[Start of Attachment]
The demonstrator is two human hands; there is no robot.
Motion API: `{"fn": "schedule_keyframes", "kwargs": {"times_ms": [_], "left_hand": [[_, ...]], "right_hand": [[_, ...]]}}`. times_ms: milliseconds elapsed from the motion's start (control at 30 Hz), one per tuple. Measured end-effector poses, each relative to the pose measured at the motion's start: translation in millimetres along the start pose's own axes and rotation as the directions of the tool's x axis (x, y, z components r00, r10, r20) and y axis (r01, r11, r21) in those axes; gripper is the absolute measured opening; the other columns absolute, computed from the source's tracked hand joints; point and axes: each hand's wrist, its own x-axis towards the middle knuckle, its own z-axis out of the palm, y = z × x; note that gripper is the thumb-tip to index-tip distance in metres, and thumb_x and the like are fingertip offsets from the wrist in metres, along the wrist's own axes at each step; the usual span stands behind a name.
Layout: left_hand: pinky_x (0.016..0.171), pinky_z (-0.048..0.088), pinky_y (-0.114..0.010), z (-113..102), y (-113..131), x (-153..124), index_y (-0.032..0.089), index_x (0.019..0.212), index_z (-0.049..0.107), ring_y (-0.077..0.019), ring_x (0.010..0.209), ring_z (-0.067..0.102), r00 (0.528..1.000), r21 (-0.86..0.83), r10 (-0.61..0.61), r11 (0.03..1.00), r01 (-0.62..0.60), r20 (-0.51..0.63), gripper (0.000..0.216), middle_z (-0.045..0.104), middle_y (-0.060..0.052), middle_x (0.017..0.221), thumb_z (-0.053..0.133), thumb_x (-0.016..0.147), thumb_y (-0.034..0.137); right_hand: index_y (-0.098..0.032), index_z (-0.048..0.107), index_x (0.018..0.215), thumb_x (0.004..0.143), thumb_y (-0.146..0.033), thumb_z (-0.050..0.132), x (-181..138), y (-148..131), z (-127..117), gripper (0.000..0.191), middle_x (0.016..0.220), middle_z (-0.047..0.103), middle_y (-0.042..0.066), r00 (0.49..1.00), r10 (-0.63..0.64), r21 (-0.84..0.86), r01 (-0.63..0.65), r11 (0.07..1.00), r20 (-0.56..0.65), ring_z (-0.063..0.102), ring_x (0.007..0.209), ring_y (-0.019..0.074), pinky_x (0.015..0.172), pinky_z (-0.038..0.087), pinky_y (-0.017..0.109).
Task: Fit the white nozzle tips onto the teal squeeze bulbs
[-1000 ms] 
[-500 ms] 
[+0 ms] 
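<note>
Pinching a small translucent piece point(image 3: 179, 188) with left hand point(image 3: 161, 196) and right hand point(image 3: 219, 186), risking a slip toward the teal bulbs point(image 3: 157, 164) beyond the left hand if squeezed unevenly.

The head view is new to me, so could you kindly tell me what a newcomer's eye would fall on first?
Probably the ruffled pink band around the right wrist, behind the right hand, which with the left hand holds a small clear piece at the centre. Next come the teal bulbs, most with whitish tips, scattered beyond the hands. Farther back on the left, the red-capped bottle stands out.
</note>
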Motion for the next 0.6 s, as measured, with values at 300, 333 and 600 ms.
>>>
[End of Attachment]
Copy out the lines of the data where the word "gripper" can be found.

Motion API: `{"fn": "schedule_keyframes", "kwargs": {"times_ms": [_], "left_hand": [[_, ...]], "right_hand": [[_, ...]]}}`. times_ms: milliseconds elapsed from the motion's start (control at 30 Hz), one per tuple. Measured end-effector poses, each relative to the pose measured at the motion's start: translation in millimetres along the start pose's own axes and rotation as the directions of the tool's x axis (x, y, z components r00, r10, r20) and y axis (r01, r11, r21) in those axes; gripper is the absolute measured opening; the other columns absolute, computed from the source's tracked hand joints; point and axes: each hand's wrist, its own x-axis towards the middle knuckle, its own z-axis out of the palm, y = z × x; note that gripper is the thumb-tip to index-tip distance in metres, and thumb_x and the like are fingertip offsets from the wrist in metres, along the wrist's own axes at each step; the usual span stands behind a name.
Layout: left_hand: pinky_x (0.016..0.171), pinky_z (-0.048..0.088), pinky_y (-0.114..0.010), z (-113..102), y (-113..131), x (-153..124), index_y (-0.032..0.089), index_x (0.019..0.212), index_z (-0.049..0.107), ring_y (-0.077..0.019), ring_x (0.010..0.209), ring_z (-0.067..0.102), r00 (0.528..1.000), r21 (-0.86..0.83), r10 (-0.61..0.61), r11 (0.03..1.00), r01 (-0.62..0.60), r20 (-0.51..0.63), gripper (0.000..0.216), middle_z (-0.045..0.104), middle_y (-0.060..0.052), middle_x (0.017..0.221), thumb_z (-0.053..0.133), thumb_x (-0.016..0.147), thumb_y (-0.034..0.137); right_hand: index_y (-0.098..0.032), index_z (-0.048..0.107), index_x (0.018..0.215), thumb_x (0.004..0.143), thumb_y (-0.146..0.033), thumb_z (-0.050..0.132), x (-181..138), y (-148..131), z (-127..117), gripper (0.000..0.191), middle_x (0.016..0.220), middle_z (-0.047..0.103), middle_y (-0.042..0.066), r00 (0.49..1.00), r10 (-0.63..0.64), r21 (-0.84..0.86), r01 (-0.63..0.65), r11 (0.07..1.00), r20 (-0.56..0.65), ring_z (-0.063..0.102), ring_x (0.007..0.209), ring_y (-0.019..0.074), pinky_x (0.015..0.172), pinky_z (-0.038..0.087), pinky_y (-0.017..0.109).

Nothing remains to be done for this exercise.